» **WHAT YOU SHOULD DO**
Whatever the listing holds, output it without alteration.

» **DATA EXTRACT**

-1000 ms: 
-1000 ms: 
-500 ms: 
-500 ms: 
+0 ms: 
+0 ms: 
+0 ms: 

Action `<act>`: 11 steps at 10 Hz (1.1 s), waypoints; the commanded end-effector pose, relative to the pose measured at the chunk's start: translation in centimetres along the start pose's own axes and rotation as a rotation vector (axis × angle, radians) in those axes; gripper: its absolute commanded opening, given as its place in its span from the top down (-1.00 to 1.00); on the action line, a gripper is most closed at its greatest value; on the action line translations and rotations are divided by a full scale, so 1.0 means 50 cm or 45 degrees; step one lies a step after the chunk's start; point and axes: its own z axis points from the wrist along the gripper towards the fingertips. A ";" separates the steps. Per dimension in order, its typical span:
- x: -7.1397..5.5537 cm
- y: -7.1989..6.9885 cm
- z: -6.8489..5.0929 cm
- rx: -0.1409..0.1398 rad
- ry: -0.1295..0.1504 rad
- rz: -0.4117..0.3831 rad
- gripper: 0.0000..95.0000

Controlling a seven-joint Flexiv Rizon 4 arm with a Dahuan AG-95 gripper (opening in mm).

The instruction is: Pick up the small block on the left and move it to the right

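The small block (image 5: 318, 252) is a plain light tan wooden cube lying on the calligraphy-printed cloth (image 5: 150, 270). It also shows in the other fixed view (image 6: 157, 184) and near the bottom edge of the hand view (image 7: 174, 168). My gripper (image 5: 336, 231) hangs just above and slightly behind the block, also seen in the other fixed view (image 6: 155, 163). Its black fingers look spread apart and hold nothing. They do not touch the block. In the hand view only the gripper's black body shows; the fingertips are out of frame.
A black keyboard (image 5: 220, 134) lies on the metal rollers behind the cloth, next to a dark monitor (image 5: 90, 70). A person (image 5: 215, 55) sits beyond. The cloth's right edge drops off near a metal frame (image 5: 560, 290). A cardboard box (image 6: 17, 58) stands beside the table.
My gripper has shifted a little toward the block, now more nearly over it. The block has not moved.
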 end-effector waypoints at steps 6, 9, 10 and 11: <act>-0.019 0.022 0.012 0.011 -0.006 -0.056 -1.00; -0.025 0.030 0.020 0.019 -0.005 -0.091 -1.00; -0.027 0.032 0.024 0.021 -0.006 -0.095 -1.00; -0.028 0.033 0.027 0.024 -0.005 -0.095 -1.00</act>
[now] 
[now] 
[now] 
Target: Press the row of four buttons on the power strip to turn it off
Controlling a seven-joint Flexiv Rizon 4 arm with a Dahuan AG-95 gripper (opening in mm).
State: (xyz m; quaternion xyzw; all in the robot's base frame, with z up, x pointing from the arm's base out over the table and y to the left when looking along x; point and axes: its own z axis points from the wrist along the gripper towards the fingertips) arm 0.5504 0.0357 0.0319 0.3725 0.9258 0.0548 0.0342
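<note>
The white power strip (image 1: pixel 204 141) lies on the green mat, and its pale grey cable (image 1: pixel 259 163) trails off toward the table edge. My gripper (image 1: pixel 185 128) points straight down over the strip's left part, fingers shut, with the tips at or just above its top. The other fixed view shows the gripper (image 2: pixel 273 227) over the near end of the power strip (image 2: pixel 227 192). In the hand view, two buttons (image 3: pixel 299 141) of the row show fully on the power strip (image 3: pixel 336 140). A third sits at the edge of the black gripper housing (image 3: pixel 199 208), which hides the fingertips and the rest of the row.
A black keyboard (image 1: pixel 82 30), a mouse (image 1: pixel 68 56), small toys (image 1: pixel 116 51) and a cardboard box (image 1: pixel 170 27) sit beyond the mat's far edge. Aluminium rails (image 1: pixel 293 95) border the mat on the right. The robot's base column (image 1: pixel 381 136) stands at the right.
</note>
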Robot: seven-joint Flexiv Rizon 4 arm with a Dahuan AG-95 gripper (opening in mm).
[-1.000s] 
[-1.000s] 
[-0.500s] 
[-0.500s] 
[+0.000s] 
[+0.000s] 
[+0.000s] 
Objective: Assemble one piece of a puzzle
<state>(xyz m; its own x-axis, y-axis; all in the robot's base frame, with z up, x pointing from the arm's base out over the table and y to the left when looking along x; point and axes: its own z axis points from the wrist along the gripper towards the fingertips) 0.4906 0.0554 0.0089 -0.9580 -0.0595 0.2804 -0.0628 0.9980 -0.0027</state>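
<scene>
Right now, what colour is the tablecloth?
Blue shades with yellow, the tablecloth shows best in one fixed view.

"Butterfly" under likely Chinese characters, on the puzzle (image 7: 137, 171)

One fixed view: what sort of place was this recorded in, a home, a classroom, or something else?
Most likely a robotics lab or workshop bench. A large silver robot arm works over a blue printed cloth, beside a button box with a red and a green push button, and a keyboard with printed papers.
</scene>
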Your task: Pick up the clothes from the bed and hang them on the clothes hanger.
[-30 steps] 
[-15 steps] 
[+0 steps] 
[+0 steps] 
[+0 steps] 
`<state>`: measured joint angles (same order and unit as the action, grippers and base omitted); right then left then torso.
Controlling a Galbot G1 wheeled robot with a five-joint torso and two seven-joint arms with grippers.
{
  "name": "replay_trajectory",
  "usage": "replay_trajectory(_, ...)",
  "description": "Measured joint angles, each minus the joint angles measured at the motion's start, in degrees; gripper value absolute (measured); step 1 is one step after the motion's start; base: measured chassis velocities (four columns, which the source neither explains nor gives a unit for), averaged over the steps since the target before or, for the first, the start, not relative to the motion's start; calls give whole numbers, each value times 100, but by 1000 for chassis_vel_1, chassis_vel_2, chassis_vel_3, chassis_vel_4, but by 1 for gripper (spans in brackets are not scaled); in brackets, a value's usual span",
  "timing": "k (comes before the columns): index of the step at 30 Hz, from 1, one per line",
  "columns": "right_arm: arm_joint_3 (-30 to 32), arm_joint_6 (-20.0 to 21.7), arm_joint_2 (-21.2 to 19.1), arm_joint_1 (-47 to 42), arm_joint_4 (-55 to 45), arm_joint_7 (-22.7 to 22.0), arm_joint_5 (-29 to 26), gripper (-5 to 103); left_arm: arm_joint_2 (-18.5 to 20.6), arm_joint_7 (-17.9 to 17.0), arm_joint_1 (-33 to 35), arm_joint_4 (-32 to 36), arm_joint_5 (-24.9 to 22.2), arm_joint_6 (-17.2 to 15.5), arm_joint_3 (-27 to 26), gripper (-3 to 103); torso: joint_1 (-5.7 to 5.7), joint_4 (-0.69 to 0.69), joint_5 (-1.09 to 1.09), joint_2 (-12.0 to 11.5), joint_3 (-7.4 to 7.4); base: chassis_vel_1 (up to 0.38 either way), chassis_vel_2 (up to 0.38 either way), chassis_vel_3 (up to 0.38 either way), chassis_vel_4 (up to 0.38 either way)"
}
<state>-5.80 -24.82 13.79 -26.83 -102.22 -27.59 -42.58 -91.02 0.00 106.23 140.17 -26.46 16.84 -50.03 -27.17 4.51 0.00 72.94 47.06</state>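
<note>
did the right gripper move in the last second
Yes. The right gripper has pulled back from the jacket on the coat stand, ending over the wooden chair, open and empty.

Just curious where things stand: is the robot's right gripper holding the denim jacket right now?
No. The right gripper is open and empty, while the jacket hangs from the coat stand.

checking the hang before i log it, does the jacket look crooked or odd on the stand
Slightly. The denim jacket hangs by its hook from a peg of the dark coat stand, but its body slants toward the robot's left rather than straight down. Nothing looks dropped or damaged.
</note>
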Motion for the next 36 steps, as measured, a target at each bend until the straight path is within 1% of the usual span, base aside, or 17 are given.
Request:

» **SOLUTION FOR THIS PROBLEM**
-1000 ms: 
-1000 ms: 
-500 ms: 
-500 ms: 
+0 ms: 
+0 ms: 
+0 ms: 

Action `<act>`: 11 steps at 10 Hz (1.1 s), waypoints; the commanded end-effector pose, relative to the pose measured at the chunk's start: translation in centimetres along the start pose's own axes and rotation as a rotation vector (axis × angle, radians) in those axes; gripper: its absolute commanded opening, given as its place in its span from the top down (-1.00 to 1.00); on the action line, a gripper is most closed at its greatest value; on the action line translations and rotations are divided by a full scale, so 1.0 means 50 cm or 45 degrees; step one lies a step after the chunk's start; point and axes: its own z axis points from the wrist along the gripper towards the fingertips. A ";" separates the steps. Per dimension in order, its typical span:
- x: -7.1397..5.5537 cm
- y: -7.1989..6.9885 cm
- z: -6.8489..5.0929 cm
- rx: -0.1409..0.1398 rad
- ry: -0.1295..0.1504 rad
- rz: -0.4117..0.3831 rad
- gripper: 0.0000..95.0000

Controlling a seven-joint Flexiv Rizon 4 arm with a Dahuan AG-95 gripper (opening in mm).

The instruction is: Pick up the small block on the left and move it to the right

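The small block (image 5: 318, 252) is a plain light tan wooden cube lying on the calligraphy-printed cloth (image 5: 150, 270). It also shows in the other fixed view (image 6: 157, 184) and near the bottom edge of the hand view (image 7: 174, 168). My gripper (image 5: 336, 231) hangs just above and slightly behind the block, also seen in the other fixed view (image 6: 155, 163). Its black fingers look spread apart and hold nothing. They do not touch the block. In the hand view only the gripper's black body shows; the fingertips are out of frame.
A black keyboard (image 5: 220, 134) lies on the metal rollers behind the cloth, next to a dark monitor (image 5: 90, 70). A person (image 5: 215, 55) sits beyond. The cloth's right edge drops off near a metal frame (image 5: 560, 290). A cardboard box (image 6: 17, 58) stands beside the table.
My gripper has shifted a little toward the block, now more nearly over it. The block has not moved.
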 end-effector waypoints at steps 6, 9, 10 and 11: <act>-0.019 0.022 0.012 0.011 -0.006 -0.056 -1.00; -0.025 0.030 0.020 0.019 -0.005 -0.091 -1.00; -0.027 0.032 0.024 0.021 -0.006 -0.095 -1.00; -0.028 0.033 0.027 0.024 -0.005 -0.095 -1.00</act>
[now] 
[now] 
[now] 
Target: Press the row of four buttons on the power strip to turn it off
Controlling a seven-joint Flexiv Rizon 4 arm with a Dahuan AG-95 gripper (opening in mm).
State: (xyz m; quaternion xyzw; all in the robot's base frame, with z up, x pointing from the arm's base out over the table and y to the left when looking along x; point and axes: its own z axis points from the wrist along the gripper towards the fingertips) arm 0.5504 0.0357 0.0319 0.3725 0.9258 0.0548 0.0342
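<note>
The white power strip (image 1: pixel 204 141) lies on the green mat, and its pale grey cable (image 1: pixel 259 163) trails off toward the table edge. My gripper (image 1: pixel 185 128) points straight down over the strip's left part, fingers shut, with the tips at or just above its top. The other fixed view shows the gripper (image 2: pixel 273 227) over the near end of the power strip (image 2: pixel 227 192). In the hand view, two buttons (image 3: pixel 299 141) of the row show fully on the power strip (image 3: pixel 336 140). A third sits at the edge of the black gripper housing (image 3: pixel 199 208), which hides the fingertips and the rest of the row.
A black keyboard (image 1: pixel 82 30), a mouse (image 1: pixel 68 56), small toys (image 1: pixel 116 51) and a cardboard box (image 1: pixel 170 27) sit beyond the mat's far edge. Aluminium rails (image 1: pixel 293 95) border the mat on the right. The robot's base column (image 1: pixel 381 136) stands at the right.
</note>
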Robot: seven-joint Flexiv Rizon 4 arm with a Dahuan AG-95 gripper (opening in mm).
[-1.000s] 
[-1.000s] 
[-0.500s] 
[-0.500s] 
[+0.000s] 
[+0.000s] 
[+0.000s] 
Objective: Assemble one piece of a puzzle
<state>(xyz m; its own x-axis, y-axis; all in the robot's base frame, with z up, x pointing from the arm's base out over the table and y to the left when looking along x; point and axes: its own z axis points from the wrist along the gripper towards the fingertips) 0.4906 0.0554 0.0089 -0.9580 -0.0595 0.2804 -0.0628 0.9980 -0.0027</state>
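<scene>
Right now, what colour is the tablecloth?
Blue shades with yellow, the tablecloth shows best in one fixed view.

"Butterfly" under likely Chinese characters, on the puzzle (image 7: 137, 171)

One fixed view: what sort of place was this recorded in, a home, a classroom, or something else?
Most likely a robotics lab or workshop bench. A large silver robot arm works over a blue printed cloth, beside a button box with a red and a green push button, and a keyboard with printed papers.
</scene>
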Your task: Pick up the clothes from the bed and hang them on the clothes hanger.
[-30 steps] 
[-15 steps] 
[+0 steps] 
[+0 steps] 
[+0 steps] 
`<state>`: measured joint angles (same order and unit as the action, grippers and base omitted); right then left then torso.
Controlling a Galbot G1 wheeled robot with a five-joint torso and two seven-joint arms with grippers.
{
  "name": "replay_trajectory",
  "usage": "replay_trajectory(_, ...)",
  "description": "Measured joint angles, each minus the joint angles measured at the motion's start, in degrees; gripper value absolute (measured); step 1 is one step after the motion's start; base: measured chassis velocities (four columns, which the source neither explains nor gives a unit for), averaged over the steps since the target before or, for the first, the start, not relative to the motion's start; calls give whole numbers, each value times 100, but by 1000 for chassis_vel_1, chassis_vel_2, chassis_vel_3, chassis_vel_4, but by 1 for gripper (spans in brackets are not scaled); in brackets, a value's usual span",
  "timing": "k (comes before the columns): index of the step at 30 Hz, from 1, one per line",
  "columns": "right_arm: arm_joint_3 (-30 to 32), arm_joint_6 (-20.0 to 21.7), arm_joint_2 (-21.2 to 19.1), arm_joint_1 (-47 to 42), arm_joint_4 (-55 to 45), arm_joint_7 (-22.7 to 22.0), arm_joint_5 (-29 to 26), gripper (-5 to 103); left_arm: arm_joint_2 (-18.5 to 20.6), arm_joint_7 (-17.9 to 17.0), arm_joint_1 (-33 to 35), arm_joint_4 (-32 to 36), arm_joint_5 (-24.9 to 22.2), arm_joint_6 (-17.2 to 15.5), arm_joint_3 (-27 to 26), gripper (-3 to 103); torso: joint_1 (-5.7 to 5.7), joint_4 (-0.69 to 0.69), joint_5 (-1.09 to 1.09), joint_2 (-12.0 to 11.5), joint_3 (-7.4 to 7.4); base: chassis_vel_1 (up to 0.38 either way), chassis_vel_2 (up to 0.38 either way), chassis_vel_3 (up to 0.38 either way), chassis_vel_4 (up to 0.38 either way)"
}
<state>-5.80 -24.82 13.79 -26.83 -102.22 -27.59 -42.58 -91.02 0.00 106.23 140.17 -26.46 16.84 -50.03 -27.17 4.51 0.00 72.94 47.06</state>
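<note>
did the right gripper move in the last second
Yes. The right gripper has pulled back from the jacket on the coat stand, ending over the wooden chair, open and empty.

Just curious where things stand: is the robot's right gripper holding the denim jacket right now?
No. The right gripper is open and empty, while the jacket hangs from the coat stand.

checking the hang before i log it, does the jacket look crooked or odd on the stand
Slightly. The denim jacket hangs by its hook from a peg of the dark coat stand, but its body slants toward the robot's left rather than straight down. Nothing looks dropped or damaged.
</note>
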Motion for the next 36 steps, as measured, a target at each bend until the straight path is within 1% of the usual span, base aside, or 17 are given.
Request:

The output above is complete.